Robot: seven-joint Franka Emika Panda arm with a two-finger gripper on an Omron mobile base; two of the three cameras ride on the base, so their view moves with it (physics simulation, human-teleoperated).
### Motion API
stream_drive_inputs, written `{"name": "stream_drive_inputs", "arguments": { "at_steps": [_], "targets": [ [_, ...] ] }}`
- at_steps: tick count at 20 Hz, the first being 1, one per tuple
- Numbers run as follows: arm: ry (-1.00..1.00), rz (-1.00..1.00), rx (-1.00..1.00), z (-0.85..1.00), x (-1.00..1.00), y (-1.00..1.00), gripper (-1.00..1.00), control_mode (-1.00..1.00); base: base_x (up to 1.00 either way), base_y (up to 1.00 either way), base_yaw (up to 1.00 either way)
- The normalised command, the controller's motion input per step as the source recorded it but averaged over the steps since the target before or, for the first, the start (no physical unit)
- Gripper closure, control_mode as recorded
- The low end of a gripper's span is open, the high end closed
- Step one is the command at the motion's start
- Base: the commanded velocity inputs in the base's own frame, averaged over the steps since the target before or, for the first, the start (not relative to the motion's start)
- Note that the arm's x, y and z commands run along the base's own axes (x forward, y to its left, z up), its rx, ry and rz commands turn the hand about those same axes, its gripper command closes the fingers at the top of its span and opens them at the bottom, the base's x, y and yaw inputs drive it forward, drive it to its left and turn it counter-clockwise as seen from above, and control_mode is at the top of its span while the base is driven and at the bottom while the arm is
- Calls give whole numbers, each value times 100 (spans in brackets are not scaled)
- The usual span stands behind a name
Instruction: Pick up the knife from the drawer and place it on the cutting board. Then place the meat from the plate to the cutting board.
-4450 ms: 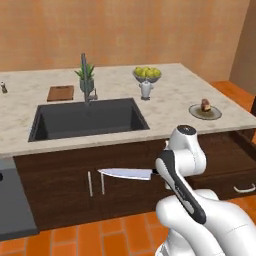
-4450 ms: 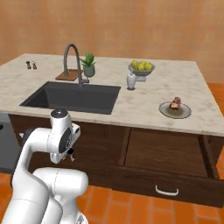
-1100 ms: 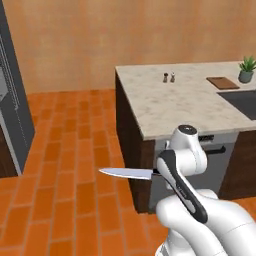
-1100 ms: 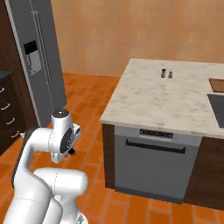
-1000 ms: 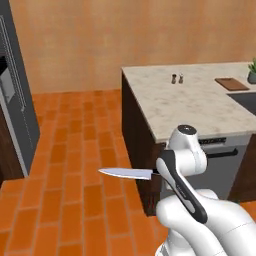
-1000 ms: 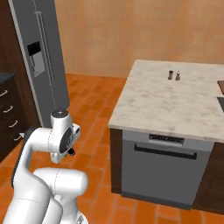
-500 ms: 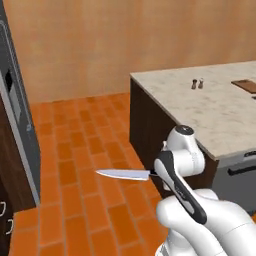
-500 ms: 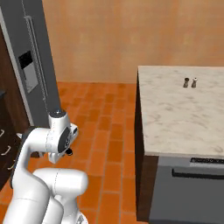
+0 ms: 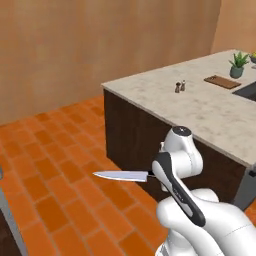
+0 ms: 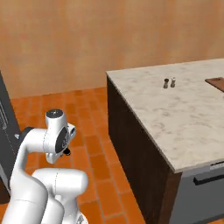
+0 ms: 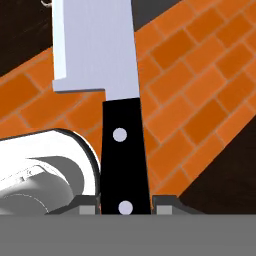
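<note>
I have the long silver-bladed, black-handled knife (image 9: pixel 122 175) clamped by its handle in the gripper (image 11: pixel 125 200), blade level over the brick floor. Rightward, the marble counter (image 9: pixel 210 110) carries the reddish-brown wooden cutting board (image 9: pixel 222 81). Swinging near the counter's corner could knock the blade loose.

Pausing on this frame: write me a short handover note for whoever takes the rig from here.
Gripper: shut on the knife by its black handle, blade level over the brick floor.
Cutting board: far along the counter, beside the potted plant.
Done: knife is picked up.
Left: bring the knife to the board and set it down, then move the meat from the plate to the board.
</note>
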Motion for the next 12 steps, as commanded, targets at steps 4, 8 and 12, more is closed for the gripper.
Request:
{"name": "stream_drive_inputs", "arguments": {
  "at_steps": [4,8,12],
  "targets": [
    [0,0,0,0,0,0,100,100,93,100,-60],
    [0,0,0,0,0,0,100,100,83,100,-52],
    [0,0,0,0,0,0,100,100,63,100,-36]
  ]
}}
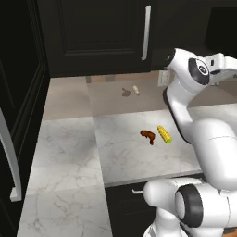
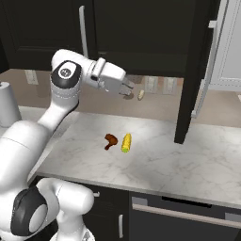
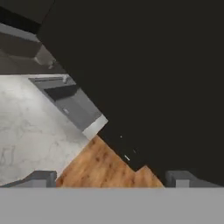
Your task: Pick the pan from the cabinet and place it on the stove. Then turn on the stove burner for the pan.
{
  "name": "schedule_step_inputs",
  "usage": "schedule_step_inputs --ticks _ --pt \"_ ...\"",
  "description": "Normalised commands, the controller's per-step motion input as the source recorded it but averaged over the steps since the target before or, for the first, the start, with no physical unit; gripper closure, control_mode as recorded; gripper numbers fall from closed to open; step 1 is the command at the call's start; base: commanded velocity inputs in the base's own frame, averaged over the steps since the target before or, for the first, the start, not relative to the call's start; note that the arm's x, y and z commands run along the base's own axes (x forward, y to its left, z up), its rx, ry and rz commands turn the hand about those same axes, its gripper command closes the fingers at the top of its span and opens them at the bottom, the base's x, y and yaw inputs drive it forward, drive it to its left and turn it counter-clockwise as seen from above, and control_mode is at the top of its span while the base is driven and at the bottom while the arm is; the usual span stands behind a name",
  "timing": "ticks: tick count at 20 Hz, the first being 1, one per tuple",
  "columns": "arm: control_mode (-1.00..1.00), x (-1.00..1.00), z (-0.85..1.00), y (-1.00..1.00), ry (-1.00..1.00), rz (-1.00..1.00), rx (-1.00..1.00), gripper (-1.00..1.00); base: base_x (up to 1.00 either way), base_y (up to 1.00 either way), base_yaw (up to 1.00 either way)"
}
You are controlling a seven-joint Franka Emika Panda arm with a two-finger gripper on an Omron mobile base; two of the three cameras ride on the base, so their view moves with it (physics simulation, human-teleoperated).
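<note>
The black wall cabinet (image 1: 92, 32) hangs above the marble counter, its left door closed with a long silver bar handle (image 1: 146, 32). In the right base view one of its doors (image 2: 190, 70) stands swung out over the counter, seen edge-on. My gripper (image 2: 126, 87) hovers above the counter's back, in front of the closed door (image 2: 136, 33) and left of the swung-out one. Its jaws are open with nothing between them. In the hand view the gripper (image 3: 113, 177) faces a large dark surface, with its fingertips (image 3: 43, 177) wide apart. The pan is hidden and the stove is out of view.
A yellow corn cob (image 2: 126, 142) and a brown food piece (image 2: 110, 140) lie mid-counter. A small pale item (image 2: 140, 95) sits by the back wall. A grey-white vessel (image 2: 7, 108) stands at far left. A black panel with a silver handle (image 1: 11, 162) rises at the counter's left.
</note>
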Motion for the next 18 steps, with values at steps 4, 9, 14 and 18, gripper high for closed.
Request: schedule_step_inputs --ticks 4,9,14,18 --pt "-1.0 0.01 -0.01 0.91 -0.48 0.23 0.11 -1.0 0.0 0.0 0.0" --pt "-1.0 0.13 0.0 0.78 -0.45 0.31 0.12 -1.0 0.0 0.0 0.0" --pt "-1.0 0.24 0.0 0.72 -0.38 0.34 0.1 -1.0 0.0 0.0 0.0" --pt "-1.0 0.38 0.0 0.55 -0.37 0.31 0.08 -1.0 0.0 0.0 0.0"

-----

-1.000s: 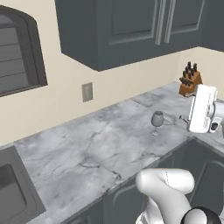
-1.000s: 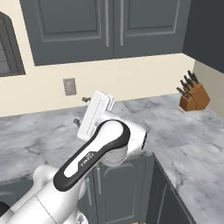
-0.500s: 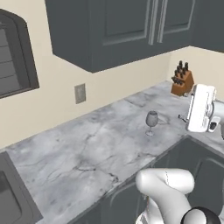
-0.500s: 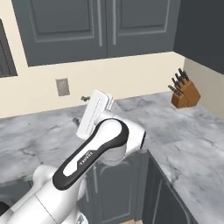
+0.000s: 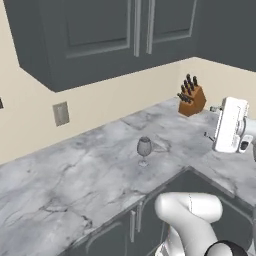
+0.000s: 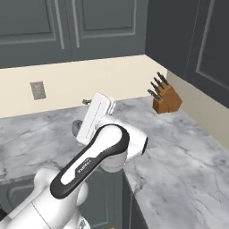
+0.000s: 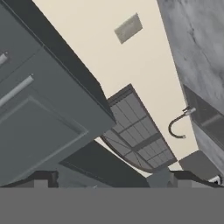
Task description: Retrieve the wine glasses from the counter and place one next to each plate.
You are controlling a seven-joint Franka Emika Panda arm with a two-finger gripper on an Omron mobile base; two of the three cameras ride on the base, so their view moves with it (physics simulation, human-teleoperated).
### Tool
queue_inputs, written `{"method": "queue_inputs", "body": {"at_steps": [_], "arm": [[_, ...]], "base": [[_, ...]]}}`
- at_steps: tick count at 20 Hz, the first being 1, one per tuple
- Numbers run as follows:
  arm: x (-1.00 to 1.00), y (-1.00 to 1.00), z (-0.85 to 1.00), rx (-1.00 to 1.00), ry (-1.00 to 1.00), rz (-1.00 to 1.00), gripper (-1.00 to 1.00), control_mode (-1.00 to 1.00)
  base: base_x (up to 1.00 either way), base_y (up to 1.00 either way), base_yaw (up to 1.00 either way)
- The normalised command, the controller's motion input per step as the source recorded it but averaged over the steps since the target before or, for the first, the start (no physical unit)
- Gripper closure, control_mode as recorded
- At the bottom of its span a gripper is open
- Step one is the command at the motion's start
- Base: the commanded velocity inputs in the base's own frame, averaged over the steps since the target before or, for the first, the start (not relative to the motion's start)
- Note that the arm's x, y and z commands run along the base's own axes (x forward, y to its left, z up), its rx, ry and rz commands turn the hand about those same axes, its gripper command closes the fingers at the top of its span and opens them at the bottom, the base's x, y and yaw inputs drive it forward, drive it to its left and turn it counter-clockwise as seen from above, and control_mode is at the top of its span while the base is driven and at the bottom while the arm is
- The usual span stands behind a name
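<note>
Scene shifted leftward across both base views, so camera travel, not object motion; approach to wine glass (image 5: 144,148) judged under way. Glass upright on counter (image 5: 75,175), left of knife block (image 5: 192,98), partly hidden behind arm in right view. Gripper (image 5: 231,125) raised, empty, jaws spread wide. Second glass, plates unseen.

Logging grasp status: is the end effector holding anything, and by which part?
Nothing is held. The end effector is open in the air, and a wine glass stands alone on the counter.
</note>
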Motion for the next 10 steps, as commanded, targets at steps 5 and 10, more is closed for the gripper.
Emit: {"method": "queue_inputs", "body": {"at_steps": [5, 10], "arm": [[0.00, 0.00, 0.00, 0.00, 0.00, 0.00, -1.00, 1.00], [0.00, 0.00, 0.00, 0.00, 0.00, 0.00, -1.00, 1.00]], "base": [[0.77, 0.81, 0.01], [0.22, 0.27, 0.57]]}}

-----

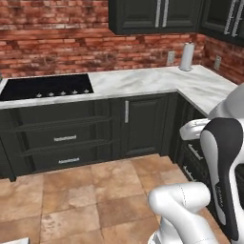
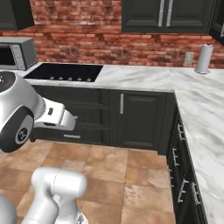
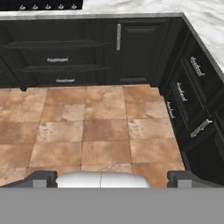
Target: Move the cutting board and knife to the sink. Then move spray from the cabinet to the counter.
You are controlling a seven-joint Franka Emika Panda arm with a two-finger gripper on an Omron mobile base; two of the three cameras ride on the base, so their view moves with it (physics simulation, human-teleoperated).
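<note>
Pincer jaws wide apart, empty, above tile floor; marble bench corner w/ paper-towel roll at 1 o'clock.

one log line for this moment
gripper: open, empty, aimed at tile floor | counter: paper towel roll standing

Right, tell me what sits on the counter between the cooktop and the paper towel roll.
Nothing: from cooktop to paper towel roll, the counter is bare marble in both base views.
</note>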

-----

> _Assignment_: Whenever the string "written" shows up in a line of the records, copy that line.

> _The answer_:
stream_drive_inputs, written `{"name": "stream_drive_inputs", "arguments": { "at_steps": [_], "targets": [ [_, ...] ] }}`
queue_inputs, written `{"method": "queue_inputs", "body": {"at_steps": [_], "arm": [[_, ...]], "base": [[_, ...]]}}`

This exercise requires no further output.